Correcting for blood pressure differences in randomized trials, however, is problematic, and there is no ideal way to do so. Nevertheless, further analyses using in-trial data were undertaken²⁸ in an attempt to ascertain to what extent the beneficial effect of the amlodipine/perindopril regimen could have been explained by the differences in blood pressure and the other variables that occurred after randomization.

First, analyses were performed to evaluate any temporal association between blood pressure differences and coronary and stroke end points using differing censoring points throughout the trial (Figure 8). These analyses were then extended using a technique similar to but more rigorous than the serial median matching carried out in the VALUE trial analyses. It was clear in the ASCOT analyses that for coronary and stroke end points, there was no apparent temporal link between the size of blood pressure differences and the difference in end points between the amlodipine/perindopril regimen and the atenolol/thiazide regimen.

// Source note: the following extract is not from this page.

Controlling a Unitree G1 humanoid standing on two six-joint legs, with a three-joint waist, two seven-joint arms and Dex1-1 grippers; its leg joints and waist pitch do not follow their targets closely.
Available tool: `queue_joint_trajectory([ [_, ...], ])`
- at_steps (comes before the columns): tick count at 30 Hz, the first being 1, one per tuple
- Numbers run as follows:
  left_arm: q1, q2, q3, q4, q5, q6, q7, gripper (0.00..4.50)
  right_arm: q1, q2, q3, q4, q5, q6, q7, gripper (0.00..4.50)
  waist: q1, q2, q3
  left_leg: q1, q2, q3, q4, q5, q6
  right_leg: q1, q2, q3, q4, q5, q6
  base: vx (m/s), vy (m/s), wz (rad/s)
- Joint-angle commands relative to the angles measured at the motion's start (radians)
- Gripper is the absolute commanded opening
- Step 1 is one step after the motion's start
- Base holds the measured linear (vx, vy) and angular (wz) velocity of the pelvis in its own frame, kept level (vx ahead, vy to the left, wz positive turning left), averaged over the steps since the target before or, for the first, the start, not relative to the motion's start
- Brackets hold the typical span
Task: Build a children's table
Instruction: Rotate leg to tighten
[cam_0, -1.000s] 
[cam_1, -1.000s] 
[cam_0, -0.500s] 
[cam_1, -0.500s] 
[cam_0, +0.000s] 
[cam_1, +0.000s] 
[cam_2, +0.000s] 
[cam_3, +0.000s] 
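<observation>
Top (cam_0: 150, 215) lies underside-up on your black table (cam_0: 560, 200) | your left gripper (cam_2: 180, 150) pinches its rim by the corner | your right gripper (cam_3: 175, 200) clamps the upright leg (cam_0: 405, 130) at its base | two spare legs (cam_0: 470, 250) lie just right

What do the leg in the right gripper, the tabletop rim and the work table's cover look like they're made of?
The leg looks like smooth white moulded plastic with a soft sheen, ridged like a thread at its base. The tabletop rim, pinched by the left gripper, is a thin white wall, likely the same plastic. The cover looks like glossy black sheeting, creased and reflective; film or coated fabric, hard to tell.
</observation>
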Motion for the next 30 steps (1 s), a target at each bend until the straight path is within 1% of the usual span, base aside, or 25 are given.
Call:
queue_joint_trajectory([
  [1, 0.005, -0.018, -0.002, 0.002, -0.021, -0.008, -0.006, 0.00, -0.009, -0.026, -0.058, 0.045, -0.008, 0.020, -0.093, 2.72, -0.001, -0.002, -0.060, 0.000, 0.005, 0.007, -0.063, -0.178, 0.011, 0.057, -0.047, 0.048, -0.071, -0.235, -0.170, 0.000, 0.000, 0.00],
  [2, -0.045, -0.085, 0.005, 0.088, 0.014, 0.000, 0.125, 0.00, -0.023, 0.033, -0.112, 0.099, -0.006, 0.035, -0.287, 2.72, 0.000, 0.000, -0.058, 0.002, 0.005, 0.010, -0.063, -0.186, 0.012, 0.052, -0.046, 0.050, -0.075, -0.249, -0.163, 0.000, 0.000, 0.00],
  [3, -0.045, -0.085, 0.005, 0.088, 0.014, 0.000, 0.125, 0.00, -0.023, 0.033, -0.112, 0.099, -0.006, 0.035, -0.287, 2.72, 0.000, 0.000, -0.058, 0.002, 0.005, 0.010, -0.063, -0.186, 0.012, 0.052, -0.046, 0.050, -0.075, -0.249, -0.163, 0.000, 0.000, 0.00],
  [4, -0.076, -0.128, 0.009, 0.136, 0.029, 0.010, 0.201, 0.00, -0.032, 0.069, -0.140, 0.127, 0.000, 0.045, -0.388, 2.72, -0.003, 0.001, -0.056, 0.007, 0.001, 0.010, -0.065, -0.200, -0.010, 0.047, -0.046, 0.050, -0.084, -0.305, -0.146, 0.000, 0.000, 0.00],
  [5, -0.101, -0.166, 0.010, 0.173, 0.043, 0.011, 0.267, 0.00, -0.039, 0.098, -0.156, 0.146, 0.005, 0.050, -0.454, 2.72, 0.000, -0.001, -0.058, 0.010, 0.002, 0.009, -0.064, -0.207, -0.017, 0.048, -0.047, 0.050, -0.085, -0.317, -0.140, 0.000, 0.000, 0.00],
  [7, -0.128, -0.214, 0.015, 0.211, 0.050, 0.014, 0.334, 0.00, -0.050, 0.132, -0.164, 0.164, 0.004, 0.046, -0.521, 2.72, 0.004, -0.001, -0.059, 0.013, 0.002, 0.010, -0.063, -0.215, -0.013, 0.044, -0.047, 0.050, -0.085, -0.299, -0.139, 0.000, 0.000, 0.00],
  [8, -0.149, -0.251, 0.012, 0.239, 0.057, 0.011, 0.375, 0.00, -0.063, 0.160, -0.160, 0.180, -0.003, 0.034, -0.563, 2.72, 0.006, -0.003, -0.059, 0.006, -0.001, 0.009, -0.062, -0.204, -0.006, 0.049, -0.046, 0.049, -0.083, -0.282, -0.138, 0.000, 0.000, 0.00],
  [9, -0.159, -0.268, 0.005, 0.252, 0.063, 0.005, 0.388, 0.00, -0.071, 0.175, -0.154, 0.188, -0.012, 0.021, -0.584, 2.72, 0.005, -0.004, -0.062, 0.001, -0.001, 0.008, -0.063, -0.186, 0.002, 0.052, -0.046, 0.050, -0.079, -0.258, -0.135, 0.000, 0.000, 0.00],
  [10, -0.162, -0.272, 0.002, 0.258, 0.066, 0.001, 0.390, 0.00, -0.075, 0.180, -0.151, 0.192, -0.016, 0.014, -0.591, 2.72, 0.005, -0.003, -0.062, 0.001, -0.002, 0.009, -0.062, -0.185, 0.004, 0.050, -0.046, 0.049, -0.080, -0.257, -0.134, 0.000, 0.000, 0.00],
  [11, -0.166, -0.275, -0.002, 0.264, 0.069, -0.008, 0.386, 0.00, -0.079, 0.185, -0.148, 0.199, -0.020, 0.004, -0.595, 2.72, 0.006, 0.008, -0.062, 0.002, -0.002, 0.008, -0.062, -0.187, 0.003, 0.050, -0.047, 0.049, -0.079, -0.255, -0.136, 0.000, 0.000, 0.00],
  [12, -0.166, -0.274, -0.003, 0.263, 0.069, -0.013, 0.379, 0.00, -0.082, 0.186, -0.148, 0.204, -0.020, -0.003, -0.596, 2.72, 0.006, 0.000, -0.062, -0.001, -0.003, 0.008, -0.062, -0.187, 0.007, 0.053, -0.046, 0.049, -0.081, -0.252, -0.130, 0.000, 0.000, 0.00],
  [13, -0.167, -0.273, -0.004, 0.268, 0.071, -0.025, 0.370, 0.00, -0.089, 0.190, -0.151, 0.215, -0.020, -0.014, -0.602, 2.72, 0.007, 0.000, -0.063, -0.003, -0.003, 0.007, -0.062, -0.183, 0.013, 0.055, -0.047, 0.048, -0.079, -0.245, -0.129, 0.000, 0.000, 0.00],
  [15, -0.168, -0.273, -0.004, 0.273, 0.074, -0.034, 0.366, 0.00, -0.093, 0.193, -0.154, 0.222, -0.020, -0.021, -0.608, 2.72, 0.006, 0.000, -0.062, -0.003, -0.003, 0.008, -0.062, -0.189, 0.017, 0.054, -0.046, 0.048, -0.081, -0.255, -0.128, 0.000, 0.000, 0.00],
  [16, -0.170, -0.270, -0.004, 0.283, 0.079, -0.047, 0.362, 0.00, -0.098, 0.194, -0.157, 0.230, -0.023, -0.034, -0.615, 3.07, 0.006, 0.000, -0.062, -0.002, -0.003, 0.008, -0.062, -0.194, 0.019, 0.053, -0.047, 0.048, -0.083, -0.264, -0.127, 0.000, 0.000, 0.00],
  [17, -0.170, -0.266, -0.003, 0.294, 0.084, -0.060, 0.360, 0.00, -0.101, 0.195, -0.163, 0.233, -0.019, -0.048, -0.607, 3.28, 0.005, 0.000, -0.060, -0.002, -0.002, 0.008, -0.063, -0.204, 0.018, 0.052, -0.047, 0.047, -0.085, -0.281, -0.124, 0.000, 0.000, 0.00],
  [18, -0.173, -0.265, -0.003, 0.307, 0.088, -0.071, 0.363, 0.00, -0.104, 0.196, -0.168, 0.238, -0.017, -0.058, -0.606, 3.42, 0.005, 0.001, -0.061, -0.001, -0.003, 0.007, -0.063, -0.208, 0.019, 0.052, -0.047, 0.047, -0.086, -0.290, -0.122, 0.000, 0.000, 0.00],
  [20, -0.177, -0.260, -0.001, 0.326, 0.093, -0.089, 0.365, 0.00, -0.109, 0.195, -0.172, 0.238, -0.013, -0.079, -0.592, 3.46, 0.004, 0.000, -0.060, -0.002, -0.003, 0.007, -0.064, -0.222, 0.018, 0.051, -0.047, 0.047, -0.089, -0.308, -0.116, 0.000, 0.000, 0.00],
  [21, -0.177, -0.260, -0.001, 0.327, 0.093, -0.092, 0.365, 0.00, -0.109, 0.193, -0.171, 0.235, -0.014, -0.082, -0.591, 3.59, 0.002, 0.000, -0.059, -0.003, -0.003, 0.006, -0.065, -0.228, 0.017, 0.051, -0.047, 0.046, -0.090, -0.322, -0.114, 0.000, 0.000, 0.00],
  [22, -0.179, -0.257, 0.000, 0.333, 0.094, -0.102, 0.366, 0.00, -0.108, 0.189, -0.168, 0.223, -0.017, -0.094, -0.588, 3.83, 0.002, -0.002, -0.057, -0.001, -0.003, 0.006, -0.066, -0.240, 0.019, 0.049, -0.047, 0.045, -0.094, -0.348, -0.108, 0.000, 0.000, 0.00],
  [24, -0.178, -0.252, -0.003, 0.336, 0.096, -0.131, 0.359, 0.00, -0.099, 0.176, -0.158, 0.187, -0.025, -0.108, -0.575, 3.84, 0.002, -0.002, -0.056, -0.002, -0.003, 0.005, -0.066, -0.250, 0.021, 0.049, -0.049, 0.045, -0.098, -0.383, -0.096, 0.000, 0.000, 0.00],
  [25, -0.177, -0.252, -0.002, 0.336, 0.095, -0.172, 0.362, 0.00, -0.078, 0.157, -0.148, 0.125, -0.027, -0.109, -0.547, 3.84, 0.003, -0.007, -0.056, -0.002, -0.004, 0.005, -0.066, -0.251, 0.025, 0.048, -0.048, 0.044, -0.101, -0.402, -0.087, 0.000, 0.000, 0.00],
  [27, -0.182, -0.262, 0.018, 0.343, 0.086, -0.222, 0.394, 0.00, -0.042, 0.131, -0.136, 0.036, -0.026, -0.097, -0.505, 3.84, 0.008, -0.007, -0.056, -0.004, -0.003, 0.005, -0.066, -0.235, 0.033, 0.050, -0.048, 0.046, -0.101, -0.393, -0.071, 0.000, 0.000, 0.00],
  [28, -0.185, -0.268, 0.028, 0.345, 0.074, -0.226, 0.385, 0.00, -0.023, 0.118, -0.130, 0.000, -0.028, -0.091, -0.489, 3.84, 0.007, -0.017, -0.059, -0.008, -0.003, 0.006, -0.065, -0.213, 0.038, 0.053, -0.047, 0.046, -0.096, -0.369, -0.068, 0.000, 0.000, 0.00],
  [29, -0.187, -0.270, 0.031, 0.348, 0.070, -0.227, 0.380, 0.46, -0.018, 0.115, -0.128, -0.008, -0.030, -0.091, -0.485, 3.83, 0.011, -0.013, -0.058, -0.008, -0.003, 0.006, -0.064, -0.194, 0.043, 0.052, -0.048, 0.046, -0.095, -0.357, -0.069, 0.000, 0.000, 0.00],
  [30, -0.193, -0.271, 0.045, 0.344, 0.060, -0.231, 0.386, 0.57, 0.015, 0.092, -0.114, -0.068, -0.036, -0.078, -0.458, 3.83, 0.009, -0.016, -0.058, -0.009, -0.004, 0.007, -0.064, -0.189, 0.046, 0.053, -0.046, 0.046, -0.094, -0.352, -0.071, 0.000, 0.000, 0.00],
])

View larger version (22K): [in this window] [in a new window]   Figure 8. Odds ratios and 95% CIs for coronary and stroke events associated with amlodipine-based vs atenolol-based regimens at various times points and accumulated mean differences in systolic and diastolic blood pressures.

In addition to blood pressure differences, assignment to the atenolol/thiazide regimen was associated with significant metabolic differences compared with the amlodipine/perindopril regimen. Although there were no differences in low-density lipoprotein cholesterol between the 2 limbs (which would not have been expected), serum high-density lipoprotein (HDL) cholesterol, pulse rate, and potassium were lower, and body weight, serum triglycerides, fasting glucose, and creatinine were higher among those on the ß-blocker/thiazide regimen. All of these parameters have previously been reported in association with ß-blockers and diuretics, and the possibility arose that these adverse metabolic changes could have contributed to differences between the 2 arms of the trial, given that all have been implicated as independent cardiovascular risk factors.

Further analyses were undertaken using updated Cox regression techniques to provide additional information on the role that differences in various measures of blood pressure and serum HDL cholesterol, triglycerides, potassium and creatinine, body weight, pulse rate, and blood glucose could have played in explaining the differential risk reductions observed in ASCOT-BPLA. In these analyses, which should be interpreted cautiously, it appears that blood pressure differences contributed in a minor way to the risk reduction in coronary events but contributed more to stroke differences.²⁸ For stroke, blood pressure appeared to contribute 30% of the benefits of the amlodipine/perindopril regimen, and for coronary events, HDL cholesterol accounted for 30% of event rate differences. Overall, in multivariate analyses, differences in blood pressure and the other variables considered accounted for about half the differences in coronary events and 40% of stroke events (Figures 9 and 10).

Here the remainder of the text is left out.